In 2011, Caitlin Moran inspired millions of women up and down Britain to embrace their better – and worse – selves in her mega-selling How To Be a Woman. But she's more than that now, so she's written another book to pick up where she left off. It's raucous, rude, sexy, gross, honest, awkward, self-effacing, self-celebrating and, for all that and more, heroically unapologetic. It is a guide – perhaps more a manifesto – to growing older, gracefully or not. It's also a crow's-feet-inducingly funny slice of feminism for the 2020s.

Sh**ged. Married. Annoyed. by Chris and Rosie Ramsey

It's a funny old business, marriage. Well, it's funny when Chris and Rosie Ramsey talk about theirs, at least. And read their book and you might even find yours funny, too, if you don't already. This is the book accompaniment the couple's hit podcast of the same name. You know: the one where they bicker and laugh and tell jokes about love and babies, sex and iPhones and all the other things that both come between them and bring them closer together.

Metropolis by Ben Wilson

According to the United Nations, 55% of human beings live in cities across the world – a figure the organisation predicts will jump to 68% by the year 2050. But what, really, is a city? And where do they come from? In this time-trotting biography of the urban dwelling, Ben Wilson charts the history of the modern city, from its earliest incarnations 7,000 years ago to the megalopolises of today. History, of course, tells us where cities come from, but where are they going, and how will they cope with growing populations tomorrow? It's all here in this fascinating study of mankind's greatest invention.

Nadiya Bakes by Nadiya Hussain

Since winning the Great British Bake Off in 2015, Nadiya Hussain has written three children's books and a novel, produced a homeware range, won an OBE, hosted several series of hit TV shows and even cooked the Queen's 90th birthday cake. And now she's back with the ultimate battle plan to “conquer cakes, biscuits, traybakes, tarts and pies, showstopping desserts, breads, savouries, and even 'no-bake' bakes.” Her recipes are a sumptuous delight, easy to do and even easier on the tastebuds, all explained with the trademark sense of humour that has made her the national treasure she undoubtedly is.

Us Three by Ruth Jones

Three BFFs embark on the trip of a lifetime to Greece, bringing them closer than ever. But then, a series of unexpected events threaten to snap their lifelong bond, setting in motion a story that challenges everything they thought they knew about love, loss and the vicissitudes of life itself. Fresh from her bestselling debut novel Never Greener in 2018, award-winning screenwriter and novelist Ruth Jones tells a funny, tender and deeply touching portrait of female friendship and all the sticks and stones life throws at it.

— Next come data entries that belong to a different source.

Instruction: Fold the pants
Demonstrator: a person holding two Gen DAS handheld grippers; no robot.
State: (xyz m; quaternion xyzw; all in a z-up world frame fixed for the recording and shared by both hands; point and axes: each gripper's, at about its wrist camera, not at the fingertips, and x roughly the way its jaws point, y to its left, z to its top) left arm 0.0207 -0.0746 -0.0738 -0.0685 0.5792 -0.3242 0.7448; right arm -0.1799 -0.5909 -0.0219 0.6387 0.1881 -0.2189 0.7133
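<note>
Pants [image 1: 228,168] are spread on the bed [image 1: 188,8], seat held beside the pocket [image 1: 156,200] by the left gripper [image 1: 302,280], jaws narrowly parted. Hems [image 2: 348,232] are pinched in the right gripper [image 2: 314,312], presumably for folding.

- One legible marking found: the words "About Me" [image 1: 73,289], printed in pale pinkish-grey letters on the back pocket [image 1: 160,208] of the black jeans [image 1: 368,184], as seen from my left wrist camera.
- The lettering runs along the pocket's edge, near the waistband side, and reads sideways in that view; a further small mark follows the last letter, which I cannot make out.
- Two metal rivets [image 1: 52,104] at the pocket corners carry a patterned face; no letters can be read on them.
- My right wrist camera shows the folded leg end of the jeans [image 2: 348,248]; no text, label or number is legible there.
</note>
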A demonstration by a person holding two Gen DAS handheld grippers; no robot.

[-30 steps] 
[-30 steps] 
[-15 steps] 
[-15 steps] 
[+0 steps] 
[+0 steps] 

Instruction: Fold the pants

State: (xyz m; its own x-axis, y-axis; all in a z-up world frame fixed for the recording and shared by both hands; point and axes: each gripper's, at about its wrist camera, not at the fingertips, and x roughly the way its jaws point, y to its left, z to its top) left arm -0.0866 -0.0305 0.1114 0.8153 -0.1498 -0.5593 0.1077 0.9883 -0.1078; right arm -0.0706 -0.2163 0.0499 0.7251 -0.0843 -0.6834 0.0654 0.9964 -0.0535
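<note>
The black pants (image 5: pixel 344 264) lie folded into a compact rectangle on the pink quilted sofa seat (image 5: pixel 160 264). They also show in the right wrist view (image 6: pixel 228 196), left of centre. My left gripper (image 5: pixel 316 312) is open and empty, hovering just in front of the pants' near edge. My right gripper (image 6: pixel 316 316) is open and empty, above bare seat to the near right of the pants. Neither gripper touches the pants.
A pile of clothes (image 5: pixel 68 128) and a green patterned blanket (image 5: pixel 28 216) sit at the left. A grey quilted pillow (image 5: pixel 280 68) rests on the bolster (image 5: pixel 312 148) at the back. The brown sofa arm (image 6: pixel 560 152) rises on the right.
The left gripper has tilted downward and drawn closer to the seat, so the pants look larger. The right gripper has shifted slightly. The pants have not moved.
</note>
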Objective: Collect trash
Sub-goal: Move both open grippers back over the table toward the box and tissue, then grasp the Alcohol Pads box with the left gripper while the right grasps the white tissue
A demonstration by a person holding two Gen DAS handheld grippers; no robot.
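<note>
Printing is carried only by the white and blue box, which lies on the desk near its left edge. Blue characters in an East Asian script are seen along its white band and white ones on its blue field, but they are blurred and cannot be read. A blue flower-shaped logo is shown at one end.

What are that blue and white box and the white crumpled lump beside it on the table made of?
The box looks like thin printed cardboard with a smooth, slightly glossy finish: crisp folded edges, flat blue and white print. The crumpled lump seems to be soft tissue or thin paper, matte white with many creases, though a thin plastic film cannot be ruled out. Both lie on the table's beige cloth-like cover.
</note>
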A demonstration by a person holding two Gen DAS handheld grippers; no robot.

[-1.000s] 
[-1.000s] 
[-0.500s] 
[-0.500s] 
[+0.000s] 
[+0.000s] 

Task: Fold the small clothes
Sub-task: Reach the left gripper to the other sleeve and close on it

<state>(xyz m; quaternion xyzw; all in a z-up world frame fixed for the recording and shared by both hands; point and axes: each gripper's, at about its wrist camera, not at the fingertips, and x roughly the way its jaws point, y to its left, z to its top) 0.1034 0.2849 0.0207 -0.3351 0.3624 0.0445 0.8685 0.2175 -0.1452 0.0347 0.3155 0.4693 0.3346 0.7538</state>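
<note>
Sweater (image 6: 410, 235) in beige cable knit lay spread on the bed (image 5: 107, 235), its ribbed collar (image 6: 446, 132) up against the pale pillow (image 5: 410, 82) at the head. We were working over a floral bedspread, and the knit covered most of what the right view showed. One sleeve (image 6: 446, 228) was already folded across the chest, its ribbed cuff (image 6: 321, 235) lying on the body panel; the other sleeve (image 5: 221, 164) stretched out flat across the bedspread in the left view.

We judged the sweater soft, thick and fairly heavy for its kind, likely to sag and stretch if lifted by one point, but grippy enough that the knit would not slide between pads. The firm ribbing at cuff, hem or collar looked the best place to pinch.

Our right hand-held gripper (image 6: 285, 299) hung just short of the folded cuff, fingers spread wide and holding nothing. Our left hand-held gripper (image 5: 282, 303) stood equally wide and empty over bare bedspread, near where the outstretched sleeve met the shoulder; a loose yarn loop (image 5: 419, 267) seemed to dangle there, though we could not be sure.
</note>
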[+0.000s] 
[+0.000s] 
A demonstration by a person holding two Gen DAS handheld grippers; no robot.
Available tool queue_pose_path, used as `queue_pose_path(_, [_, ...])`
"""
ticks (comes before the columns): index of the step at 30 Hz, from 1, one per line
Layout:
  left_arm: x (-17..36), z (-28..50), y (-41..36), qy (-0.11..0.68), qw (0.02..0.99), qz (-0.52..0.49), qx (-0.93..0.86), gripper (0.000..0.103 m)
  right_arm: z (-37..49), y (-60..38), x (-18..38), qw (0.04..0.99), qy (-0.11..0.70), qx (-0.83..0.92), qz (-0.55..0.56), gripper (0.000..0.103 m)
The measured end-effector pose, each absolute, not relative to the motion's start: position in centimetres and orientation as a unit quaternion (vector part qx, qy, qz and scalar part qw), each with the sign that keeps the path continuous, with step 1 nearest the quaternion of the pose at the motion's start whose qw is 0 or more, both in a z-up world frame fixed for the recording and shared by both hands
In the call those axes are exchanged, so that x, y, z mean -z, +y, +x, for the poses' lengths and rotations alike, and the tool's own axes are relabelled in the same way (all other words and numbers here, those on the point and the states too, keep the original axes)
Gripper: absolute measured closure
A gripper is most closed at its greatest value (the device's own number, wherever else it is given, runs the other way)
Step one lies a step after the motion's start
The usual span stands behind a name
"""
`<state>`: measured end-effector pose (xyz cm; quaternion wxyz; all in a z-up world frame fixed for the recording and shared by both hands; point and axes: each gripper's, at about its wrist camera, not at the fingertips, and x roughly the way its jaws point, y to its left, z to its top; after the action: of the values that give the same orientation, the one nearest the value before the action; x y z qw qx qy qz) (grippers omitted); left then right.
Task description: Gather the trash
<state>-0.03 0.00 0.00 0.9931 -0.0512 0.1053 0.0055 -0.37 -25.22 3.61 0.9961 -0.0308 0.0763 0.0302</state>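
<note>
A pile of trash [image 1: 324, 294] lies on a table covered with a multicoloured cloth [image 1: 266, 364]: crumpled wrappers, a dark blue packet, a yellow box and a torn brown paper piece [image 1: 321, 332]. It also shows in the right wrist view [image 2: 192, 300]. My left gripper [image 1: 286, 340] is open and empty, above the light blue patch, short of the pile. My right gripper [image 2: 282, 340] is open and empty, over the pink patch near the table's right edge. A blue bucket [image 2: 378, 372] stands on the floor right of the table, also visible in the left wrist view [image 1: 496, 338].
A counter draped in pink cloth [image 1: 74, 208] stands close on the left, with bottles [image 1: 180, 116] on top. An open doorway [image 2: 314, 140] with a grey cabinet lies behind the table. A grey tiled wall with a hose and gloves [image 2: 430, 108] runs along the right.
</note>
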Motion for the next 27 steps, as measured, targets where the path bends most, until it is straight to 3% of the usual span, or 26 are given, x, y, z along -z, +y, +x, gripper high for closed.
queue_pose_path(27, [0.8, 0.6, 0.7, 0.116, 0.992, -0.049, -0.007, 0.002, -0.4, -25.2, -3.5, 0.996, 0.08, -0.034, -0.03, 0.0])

The Puffin Book of Big Dreams

The adult book market isn't the only side of publishing enjoying Super Thursday today. There is a host of great children's book hitting the shelves, too. And few are more imagination-fuelling than The Puffin Book of Big Dreams, a captivating anthology of stories, poems and illustrations from some of our favourite children’s authors, including Jacqueline Wilson, Malorie Blackman and Humza Arshad. Not only that, but it is also stuffed with quotes and motivational writings by some of the world's most inspirational leaders, scientists and actors about their own Big Dreams.